Over the past couple of weeks, I have assembled a reader in PHP, such that it understands code of the form
(print (== (+ 4 4 6) (- 30 15 1)))
and will be able to create PHP source that ultimately prints out "1". It's kind of brokenly stupid in other ways, but it's the bare-bones skeleton of a working compiler. Something I have never been able to build prior to this attempt, largely because I wanted to tokenize something superficially like PHP, and I always got bored of defining all the stupid tokens. Going with s-expressions made for only a handful of token types so that I could get on with the interesting bits instead of grinding out pages of
/&&|\|\|/
crud. Because almost anything can go in an identifier, I can treat everything as identifiers for now.

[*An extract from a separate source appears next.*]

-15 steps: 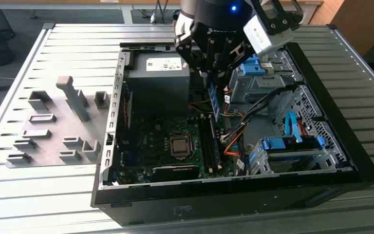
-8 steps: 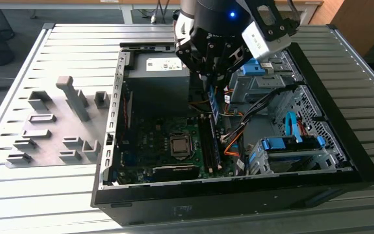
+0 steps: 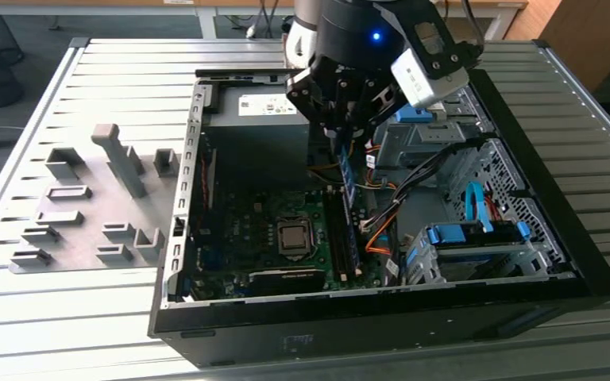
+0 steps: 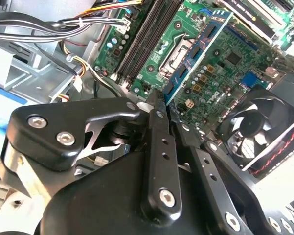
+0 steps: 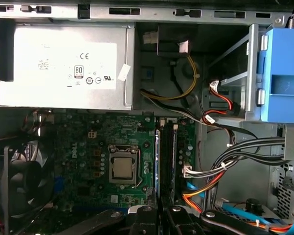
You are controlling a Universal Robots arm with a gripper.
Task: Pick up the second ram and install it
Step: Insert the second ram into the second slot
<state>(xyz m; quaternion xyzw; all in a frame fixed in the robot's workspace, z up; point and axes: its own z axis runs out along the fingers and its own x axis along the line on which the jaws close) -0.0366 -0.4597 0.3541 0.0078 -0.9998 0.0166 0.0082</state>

There are a few obvious things it needs next: string types. Variables. defun. defmacro. Separate namespaces for functions and variables, defined by context, so you can say
(array_map htmlspecialchars row)
and it will know that the first argument passed is a callable and the second is a expression, so that they can compile to 'htmlspecialchars' and $row, respectively. And to serve its original purpose as an "enhanced PHP"-to-PHP compiler, it needs to read that source language rather than s-expressions. Of course, with a non-sexp-based language, macros might not work out so well, but I do want to be able to run code to rewrite the AST (or the whole tokenizer: aka reader macros) at compile-time.
There's a bunch of features I want to add, too. Proper named arguments. Multiple-value return. Ubiquitous lexical scope, so obviously
let
and its function equivalent (
flet
perhaps?). Something else that I'm forgetting at the moment.
In the long run, I also want to do some optimizations; ideally, I could turn
$efoo = array_map('htmlspecialchars', $foo);
into
$efoo=array(); foreach ($foo as $k=>$v) $efoo[$k]=htmlspecialchars($v);
as well as doing simple optimizations like
i++;
to
++i;
. I'd also love to be able to compile some 5.3 code like
$foo::bar("baz")
,
?:
, and "nowdoc" syntax into 5.2-compatible renditions (answer to the first:
call_user_func(array($foo, 'bar'), "baz")
though my accumulated wisdom now considers such things to be a code smell).
The weird thing about this is that if I succeed, I'll be doing what Rasmus did to create PHP—riffing on an existing system in the domain to come up with something a little better.